§ WORK INSTRUCTION
Transcribe the data in full; each line must match exactly.

-- GIVEN DATA follows --

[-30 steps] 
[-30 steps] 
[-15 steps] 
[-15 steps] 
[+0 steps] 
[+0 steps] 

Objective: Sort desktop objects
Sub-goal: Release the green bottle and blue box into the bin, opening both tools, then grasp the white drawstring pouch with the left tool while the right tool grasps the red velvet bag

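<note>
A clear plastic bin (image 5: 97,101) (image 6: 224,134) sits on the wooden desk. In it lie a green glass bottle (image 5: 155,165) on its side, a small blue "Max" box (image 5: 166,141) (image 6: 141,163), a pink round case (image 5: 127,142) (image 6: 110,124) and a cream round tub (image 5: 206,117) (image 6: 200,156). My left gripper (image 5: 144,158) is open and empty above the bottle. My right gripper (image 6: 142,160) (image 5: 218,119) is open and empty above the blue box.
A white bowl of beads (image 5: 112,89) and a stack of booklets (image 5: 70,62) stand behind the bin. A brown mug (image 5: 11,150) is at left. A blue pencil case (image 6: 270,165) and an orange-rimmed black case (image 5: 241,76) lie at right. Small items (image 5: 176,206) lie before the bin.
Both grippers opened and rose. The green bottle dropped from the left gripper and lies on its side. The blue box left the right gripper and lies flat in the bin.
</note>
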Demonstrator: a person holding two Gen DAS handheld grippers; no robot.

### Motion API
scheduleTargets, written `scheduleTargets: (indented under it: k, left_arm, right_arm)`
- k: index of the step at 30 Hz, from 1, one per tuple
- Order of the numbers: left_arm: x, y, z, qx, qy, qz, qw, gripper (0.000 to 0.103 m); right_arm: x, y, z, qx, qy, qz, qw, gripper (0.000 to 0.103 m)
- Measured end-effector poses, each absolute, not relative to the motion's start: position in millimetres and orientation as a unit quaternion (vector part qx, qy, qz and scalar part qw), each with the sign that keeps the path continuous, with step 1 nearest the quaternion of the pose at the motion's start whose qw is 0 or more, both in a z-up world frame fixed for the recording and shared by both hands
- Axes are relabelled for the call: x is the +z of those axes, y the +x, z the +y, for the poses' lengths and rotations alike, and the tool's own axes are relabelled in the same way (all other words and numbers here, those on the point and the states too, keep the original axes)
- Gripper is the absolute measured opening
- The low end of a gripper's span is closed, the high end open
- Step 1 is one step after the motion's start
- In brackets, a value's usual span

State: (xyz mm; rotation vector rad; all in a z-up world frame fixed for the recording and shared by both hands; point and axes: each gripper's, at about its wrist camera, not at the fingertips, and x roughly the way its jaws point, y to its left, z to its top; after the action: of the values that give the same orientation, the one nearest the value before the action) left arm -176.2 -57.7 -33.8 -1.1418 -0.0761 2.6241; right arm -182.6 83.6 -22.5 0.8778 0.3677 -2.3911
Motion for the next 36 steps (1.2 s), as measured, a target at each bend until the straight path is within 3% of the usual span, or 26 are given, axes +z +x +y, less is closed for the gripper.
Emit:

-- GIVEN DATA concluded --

§ EXERCISE RESPONSE
[-30 steps] 
[-30 steps] 
[-15 steps] 
[-15 steps] 
[+0 steps] 
[+0 steps] 

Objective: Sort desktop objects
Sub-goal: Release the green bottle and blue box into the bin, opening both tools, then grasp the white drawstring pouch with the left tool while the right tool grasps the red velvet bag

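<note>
A clear plastic bin (image 5: 97,101) (image 6: 224,134) sits on the wooden desk. In it lie a green glass bottle (image 5: 155,165) on its side, a small blue "Max" box (image 5: 166,141) (image 6: 141,163), a pink round case (image 5: 127,142) (image 6: 110,124) and a cream round tub (image 5: 206,117) (image 6: 200,156). My left gripper (image 5: 144,158) is open and empty above the bottle. My right gripper (image 6: 142,160) (image 5: 218,119) is open and empty above the blue box.
A white bowl of beads (image 5: 112,89) and a stack of booklets (image 5: 70,62) stand behind the bin. A brown mug (image 5: 11,150) is at left. A blue pencil case (image 6: 270,165) and an orange-rimmed black case (image 5: 241,76) lie at right. Small items (image 5: 176,206) lie before the bin.
Both grippers opened and rose. The green bottle dropped from the left gripper and lies on its side. The blue box left the right gripper and lies flat in the bin.
</note>
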Demonstrator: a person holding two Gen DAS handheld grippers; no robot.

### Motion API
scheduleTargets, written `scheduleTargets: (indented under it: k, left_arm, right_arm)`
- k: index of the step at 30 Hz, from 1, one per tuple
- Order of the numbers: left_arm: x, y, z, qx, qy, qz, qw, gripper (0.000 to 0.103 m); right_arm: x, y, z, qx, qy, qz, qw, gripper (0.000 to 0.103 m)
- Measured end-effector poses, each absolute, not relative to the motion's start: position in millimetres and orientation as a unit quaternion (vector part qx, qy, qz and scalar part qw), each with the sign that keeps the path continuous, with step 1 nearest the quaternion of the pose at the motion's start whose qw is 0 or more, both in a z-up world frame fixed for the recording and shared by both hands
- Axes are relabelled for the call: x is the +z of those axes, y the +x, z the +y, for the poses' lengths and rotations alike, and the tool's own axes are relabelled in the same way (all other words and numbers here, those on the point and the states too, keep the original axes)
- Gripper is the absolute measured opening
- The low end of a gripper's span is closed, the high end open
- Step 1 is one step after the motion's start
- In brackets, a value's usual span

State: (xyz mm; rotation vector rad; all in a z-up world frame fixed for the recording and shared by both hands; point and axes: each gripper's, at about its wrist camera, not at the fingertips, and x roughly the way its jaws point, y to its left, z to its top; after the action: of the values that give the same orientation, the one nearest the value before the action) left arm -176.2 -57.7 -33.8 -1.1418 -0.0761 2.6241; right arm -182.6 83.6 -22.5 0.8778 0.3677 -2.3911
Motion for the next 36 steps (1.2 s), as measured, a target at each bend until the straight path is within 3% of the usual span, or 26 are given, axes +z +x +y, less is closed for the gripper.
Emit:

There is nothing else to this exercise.